Les Blues ont décidé de remplacer Maresca par l’entraîneur du club français, qui appartient au même propriétaire que le club anglais. Aux protestations des ultras, déjà exprimées ces derniers mois, s’ajoute désormais L’Équipe
Il est déjà arrivé à Londres, accompagné de ses adjoints.

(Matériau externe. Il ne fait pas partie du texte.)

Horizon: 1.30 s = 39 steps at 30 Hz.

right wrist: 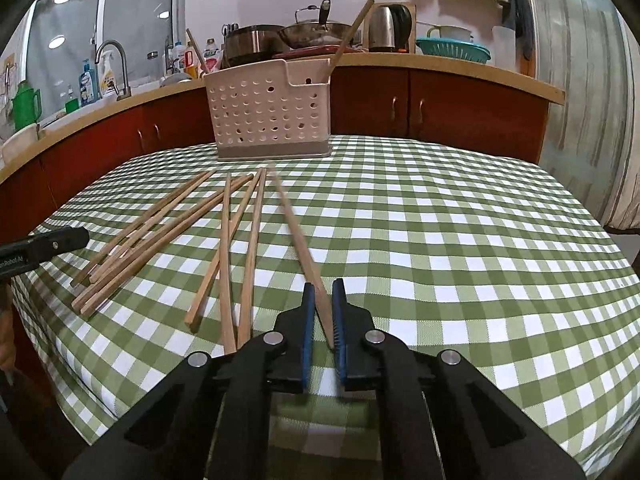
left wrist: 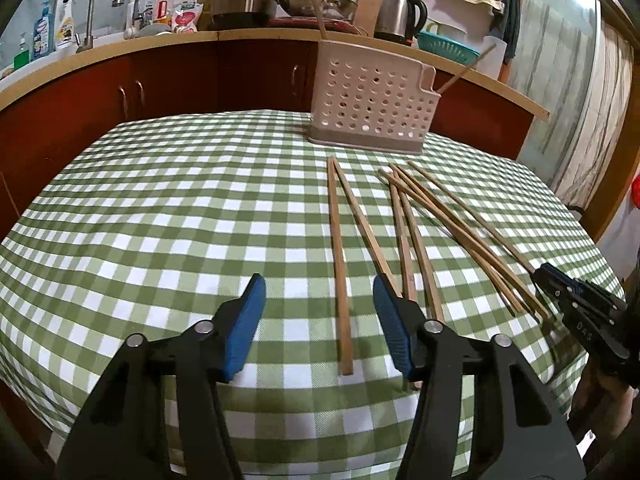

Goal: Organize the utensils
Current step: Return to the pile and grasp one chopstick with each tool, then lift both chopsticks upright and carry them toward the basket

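Several wooden chopsticks (left wrist: pixel 404 232) lie loose on the green checked tablecloth (left wrist: pixel 180 208). A white perforated utensil holder (left wrist: pixel 372 96) stands at the table's far side with two chopsticks upright in it. My left gripper (left wrist: pixel 320 292) is open and low over the cloth. One chopstick (left wrist: pixel 339 264) lies between its fingers without touching the pads. My right gripper (right wrist: pixel 323 292) is shut on the near end of a single chopstick (right wrist: pixel 294 228), which points toward the holder (right wrist: pixel 272 112). The same gripper (left wrist: pixel 538 270) shows at the right of the left wrist view.
Behind the table runs a red-fronted kitchen counter (right wrist: pixel 440 68) with a sink tap (right wrist: pixel 116 64), pots, a kettle (right wrist: pixel 390 26) and a teal basket. The table's front edge drops off just below both grippers. A curtain (right wrist: pixel 580 100) hangs at the right.
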### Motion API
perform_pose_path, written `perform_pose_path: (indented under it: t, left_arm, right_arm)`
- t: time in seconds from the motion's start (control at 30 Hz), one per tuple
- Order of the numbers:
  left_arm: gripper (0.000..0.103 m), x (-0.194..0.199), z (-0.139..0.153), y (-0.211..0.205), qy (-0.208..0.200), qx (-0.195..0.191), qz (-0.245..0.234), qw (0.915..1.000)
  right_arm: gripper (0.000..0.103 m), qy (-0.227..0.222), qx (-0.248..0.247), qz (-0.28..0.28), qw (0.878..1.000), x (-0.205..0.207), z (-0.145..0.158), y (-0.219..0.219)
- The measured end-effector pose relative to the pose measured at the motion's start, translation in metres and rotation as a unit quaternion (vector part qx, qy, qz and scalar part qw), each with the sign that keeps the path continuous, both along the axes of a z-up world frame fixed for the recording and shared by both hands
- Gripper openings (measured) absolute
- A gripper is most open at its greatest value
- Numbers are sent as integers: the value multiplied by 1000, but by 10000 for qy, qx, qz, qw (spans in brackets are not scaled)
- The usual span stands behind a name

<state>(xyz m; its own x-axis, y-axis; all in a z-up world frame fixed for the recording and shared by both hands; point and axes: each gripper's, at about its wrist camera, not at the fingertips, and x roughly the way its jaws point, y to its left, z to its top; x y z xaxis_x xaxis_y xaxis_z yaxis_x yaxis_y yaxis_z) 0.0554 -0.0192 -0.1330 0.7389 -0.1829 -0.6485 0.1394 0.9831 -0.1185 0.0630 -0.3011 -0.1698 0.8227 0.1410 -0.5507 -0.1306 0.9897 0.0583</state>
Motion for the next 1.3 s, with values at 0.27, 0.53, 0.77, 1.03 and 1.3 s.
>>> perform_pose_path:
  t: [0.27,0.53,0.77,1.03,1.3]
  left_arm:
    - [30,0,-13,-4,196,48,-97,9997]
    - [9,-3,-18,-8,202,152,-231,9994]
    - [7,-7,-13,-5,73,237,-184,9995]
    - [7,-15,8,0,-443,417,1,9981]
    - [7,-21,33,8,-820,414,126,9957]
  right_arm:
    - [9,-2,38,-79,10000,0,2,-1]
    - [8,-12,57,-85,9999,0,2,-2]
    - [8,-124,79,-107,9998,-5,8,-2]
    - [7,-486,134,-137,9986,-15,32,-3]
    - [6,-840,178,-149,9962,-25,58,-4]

C’est à Liam Rosenior de prendre les rênes de Chelsea, en tant que successeur d’Enzo Maresca. Une solution qui pose toutefois un problème à Strasbourg, qui se retrouve sans entraîneur. Tels sont les diktats de la multipropriété, contestée à l’automne par les supporters du club alsacien, mais désormais critiquée ouvertement par L’Équipe, qui parle de dérive et d’illusion. Pourquoi Strasbourg se retrouve-t-il en milieu de saison sans entraîneur, malgré son bon parcours en Ligue 1 et sa première place en Ligue des conférences ?

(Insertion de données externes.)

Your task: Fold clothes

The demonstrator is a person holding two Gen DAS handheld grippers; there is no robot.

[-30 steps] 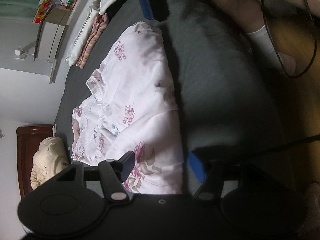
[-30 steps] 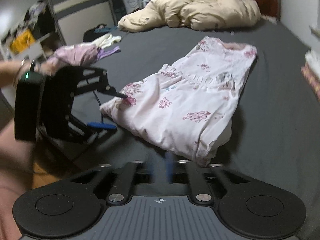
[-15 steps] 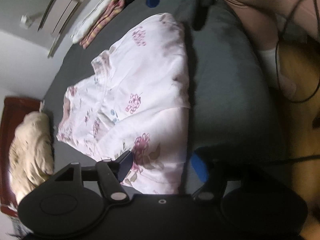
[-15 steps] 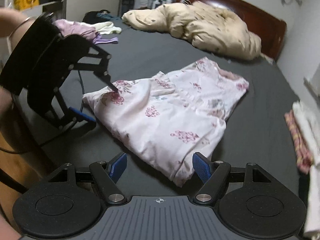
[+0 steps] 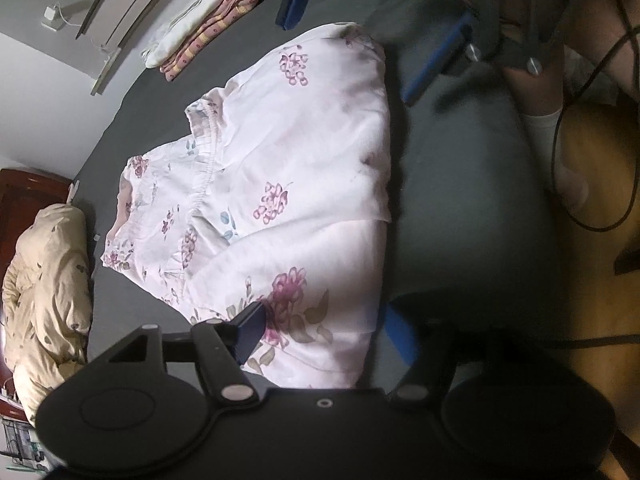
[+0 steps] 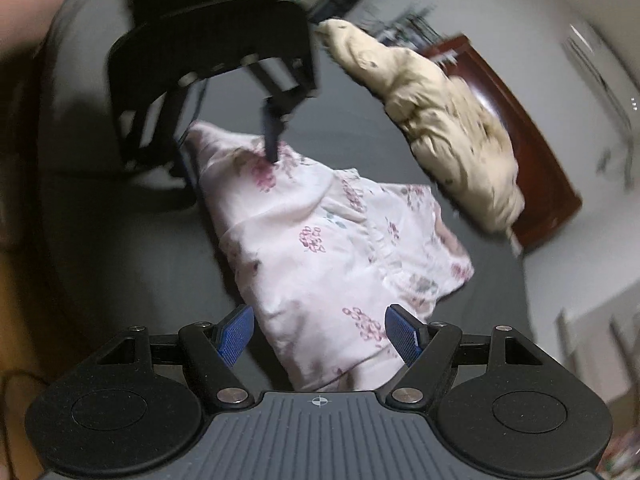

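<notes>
— What do you have closest to you?

— My left tongs (image 5: 324, 336) stand spread at one corner of the floral garment (image 5: 288, 184), one blue pad over the big purple flower print, the other off its edge over the sheet. The cloth lies between the pads; I cannot see them pressing on it. My right tongs (image 6: 320, 334) are spread too, straddling the opposite near corner of the same garment (image 6: 328, 240), with both blue pads clear of the cloth.

— And where is the garment itself?

— It lies folded on the bed (image 5: 460, 200), near the edge beside me, on a dark grey sheet. A gathered, elastic-looking seam runs across its middle.

— Any boxes or baskets about?

— None that I can make out. Past the garment, a small stack of folded clothes (image 5: 200, 36) rests on the sheet by the wall, white pieces over a pink patterned one.

— Farther off?

— A crumpled beige duvet (image 6: 440, 120) is heaped at the head of the bed against a dark red wooden headboard (image 6: 520, 128). Off the bed's edge, my leg in a white sock (image 5: 540, 136) stands on a wooden floor (image 5: 596, 280), with a black cable (image 5: 630, 184) looping over it. The walls are pale; the right view's far side is blurred.
</notes>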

Mais Strasbourg ne pouvait certainement pas s’y opposer, étant contrôlé par BlueCo, le fonds américain propriétaire de Chelsea. Et les Blues ont naturellement la priorité sur les clubs satellites, comme celui de Strasbourg. Un rôle subalterne vivement contesté ces derniers mois par les ultras, qui avaient décidé de boycotter la tribune pour protester contre le risque de perte d’identité. À l’époque, cette protestation n’avait pas été comprise, car le Strasbourg sortait d’un mercato estival explosif, où il avait dépensé plus que quiconque, entre les nouvelles recrues à la Panichelli et divers rachats de contrats. Même plus que le PSG. Et sur le terrain, l’équipe de Rosenior enchaînait les points et offrait un beau spectacle. Difficile donc de donner raison aux ultras inquiets de se retrouver avec une équipe de jeunes mercenaires, destinés à aller grossir les rangs de Chelsea, comme le Néerlandais Emegha, en juin.

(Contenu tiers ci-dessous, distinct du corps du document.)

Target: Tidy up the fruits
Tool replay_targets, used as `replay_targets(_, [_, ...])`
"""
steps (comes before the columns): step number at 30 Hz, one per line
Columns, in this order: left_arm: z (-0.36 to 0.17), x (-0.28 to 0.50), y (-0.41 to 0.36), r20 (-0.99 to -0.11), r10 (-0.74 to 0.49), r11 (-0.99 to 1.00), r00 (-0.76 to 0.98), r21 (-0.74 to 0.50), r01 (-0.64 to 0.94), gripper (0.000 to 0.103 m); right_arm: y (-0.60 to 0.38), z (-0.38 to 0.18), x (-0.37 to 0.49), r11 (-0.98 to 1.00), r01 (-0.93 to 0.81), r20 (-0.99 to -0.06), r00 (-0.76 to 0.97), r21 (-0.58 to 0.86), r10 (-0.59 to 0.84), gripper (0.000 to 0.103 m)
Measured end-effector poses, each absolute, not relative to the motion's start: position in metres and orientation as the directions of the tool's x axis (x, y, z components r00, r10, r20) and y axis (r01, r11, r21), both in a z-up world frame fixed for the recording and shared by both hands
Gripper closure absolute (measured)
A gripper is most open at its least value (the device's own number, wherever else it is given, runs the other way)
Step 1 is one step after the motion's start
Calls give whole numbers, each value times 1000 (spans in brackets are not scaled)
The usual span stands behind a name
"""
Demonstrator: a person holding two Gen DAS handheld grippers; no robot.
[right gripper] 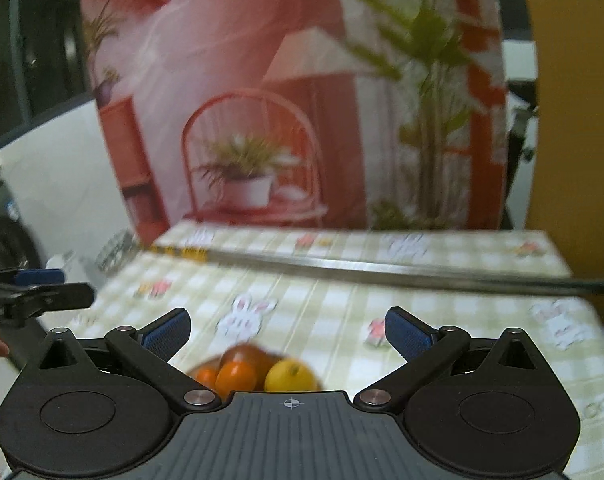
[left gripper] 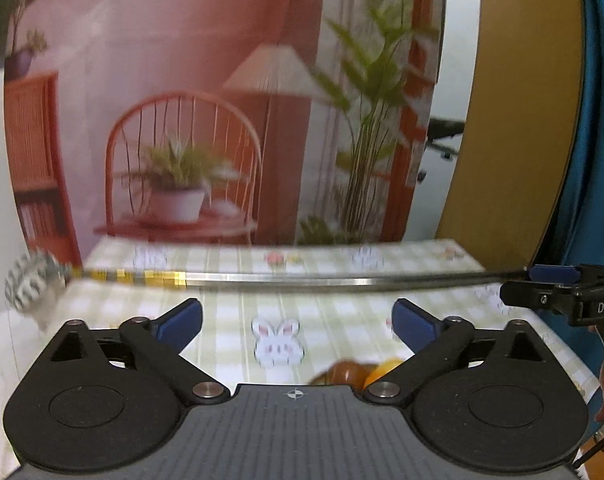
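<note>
- The left gripper (left gripper: 298,322) stood wide open, its blue pads (left gripper: 182,320) far apart with nothing between them and touching nothing; only the checked tablecloth (left gripper: 230,312) with a printed rabbit (left gripper: 278,342) showed in the gap.
- The right gripper (right gripper: 288,334) was likewise spread wide and empty, held above the table and clear of the fruit.
- In the right wrist view the fruits lay heaped together on the cloth near the table's near edge, just under the gripper body: an orange (right gripper: 236,376), a yellow fruit (right gripper: 290,376) and a brownish round piece (right gripper: 246,354) behind them.
- The gripper housing cut off the lower part of that heap, so whether it sat in a dish could not be told.
- In the left wrist view only a sliver of the brown and orange fruit (left gripper: 357,374) peeked out beside the right-hand finger link.
- A long metal bar (left gripper: 302,280) ran across the table toward its far edge; its left end was blurred.
- Both views were smeared by motion, so small prints on the cloth stayed unclear.
</note>
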State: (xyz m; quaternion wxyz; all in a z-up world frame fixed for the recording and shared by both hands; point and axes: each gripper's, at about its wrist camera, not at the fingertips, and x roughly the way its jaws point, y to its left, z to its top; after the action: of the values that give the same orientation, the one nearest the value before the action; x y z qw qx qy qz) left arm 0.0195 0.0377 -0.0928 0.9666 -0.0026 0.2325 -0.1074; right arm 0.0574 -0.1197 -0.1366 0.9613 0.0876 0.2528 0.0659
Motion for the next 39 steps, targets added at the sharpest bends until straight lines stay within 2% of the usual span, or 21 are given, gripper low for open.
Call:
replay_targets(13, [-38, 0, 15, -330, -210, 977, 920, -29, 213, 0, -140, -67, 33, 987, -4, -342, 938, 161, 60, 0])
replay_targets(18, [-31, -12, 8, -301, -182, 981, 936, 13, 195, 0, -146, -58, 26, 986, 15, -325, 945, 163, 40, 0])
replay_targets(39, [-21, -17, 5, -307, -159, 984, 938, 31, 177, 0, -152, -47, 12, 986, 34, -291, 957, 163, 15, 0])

illusion— Les bons résultats avaient ensuite permis de recoller les morceaux, mais le limogeage de Maresca et la décision de confier les Blues à Rosenior ont fait réagir L’Équipe : « Ils avaient raison depuis le début ». Strasbourg, souligne le quotidien sportif, est devenu « un rouage interchangeable d’une multinationale qui se moque de l’identité ». D’autant plus que Rosenior « était le seul à incarner la stabilité ». Une illusion, donc. Strasbourg recherche un entraîneur capable de reprendre les rênes du projet, mais aussi de relancer l’équipe, certes en tête de la Ligue des conférences, mais qui a chuté à la septième place du championnat et n’a plus gagné depuis le 9 novembre.